__TASK BRIEF__
Only the lines from the beginning of the data below through the line containing "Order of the" belong in the response, each copied exactly.

__SOURCE MATERIAL__
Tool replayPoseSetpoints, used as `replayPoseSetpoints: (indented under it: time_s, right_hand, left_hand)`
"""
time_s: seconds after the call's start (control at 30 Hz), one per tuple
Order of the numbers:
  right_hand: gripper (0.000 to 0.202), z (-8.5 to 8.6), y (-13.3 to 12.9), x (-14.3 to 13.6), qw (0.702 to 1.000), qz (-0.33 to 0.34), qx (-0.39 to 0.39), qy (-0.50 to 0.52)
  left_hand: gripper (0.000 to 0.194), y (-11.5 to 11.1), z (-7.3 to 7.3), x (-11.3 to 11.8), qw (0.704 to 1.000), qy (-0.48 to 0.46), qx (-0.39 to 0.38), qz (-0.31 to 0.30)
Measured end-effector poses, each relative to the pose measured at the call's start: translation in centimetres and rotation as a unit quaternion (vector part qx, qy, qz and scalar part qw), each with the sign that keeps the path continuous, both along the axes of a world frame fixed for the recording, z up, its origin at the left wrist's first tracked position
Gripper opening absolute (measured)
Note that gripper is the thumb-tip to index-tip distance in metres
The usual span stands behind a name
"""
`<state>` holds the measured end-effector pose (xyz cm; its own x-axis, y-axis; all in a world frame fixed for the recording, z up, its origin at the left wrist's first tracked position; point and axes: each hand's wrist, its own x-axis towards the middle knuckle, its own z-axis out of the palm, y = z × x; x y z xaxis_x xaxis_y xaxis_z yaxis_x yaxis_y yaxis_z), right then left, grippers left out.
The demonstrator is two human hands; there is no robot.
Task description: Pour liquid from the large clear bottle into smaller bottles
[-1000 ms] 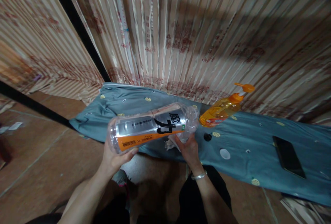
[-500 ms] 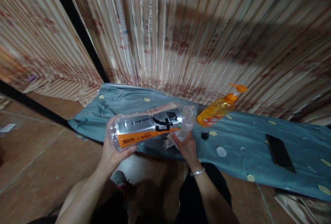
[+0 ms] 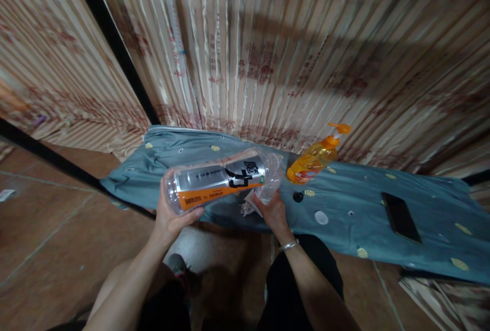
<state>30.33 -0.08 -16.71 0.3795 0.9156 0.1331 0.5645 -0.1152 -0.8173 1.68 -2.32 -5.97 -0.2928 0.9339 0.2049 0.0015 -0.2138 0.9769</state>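
A large clear plastic bottle [image 3: 218, 180] with a silver and orange label lies nearly level in the air over the cloth-covered surface. Its base end is gripped by my left hand [image 3: 172, 219], the thumb along the lower side. Near the bottle's shoulder, my right hand [image 3: 272, 212] is closed on a crumpled whitish cloth or tissue [image 3: 249, 205], pressed against the bottle from below. Some of my right fingers are hidden behind the bottle. An orange pump bottle [image 3: 312, 161] of yellow liquid stands to the right.
On the blue-green cloth [image 3: 344, 234] are a small black object [image 3: 298, 197], a white disc [image 3: 321, 217] and a black phone [image 3: 401, 216]. Behind hangs a striped curtain [image 3: 260, 55]. Black poles [image 3: 115, 45] rise at the left.
The camera view has shifted slightly, so the things on the right appear further left. Both hands keep their hold, and the bottle has barely moved.
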Motion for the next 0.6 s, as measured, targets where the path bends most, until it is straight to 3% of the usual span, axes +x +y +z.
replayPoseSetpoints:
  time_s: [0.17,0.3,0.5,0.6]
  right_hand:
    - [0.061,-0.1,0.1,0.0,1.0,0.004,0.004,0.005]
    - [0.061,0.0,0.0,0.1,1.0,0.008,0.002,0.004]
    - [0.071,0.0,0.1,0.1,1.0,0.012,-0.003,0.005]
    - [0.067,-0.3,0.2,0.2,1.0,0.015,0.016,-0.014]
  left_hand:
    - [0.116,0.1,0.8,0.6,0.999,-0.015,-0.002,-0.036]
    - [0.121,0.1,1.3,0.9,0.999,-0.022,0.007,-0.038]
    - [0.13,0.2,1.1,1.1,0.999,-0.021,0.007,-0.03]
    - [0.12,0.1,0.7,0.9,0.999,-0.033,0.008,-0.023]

__ANSWER BELOW__
Tool replayPoseSetpoints, used as `replayPoseSetpoints: (indented under it: time_s, right_hand, left_hand)`
"""
time_s: seconds after the call's start (control at 30 Hz), one per tuple
Order of the numbers:

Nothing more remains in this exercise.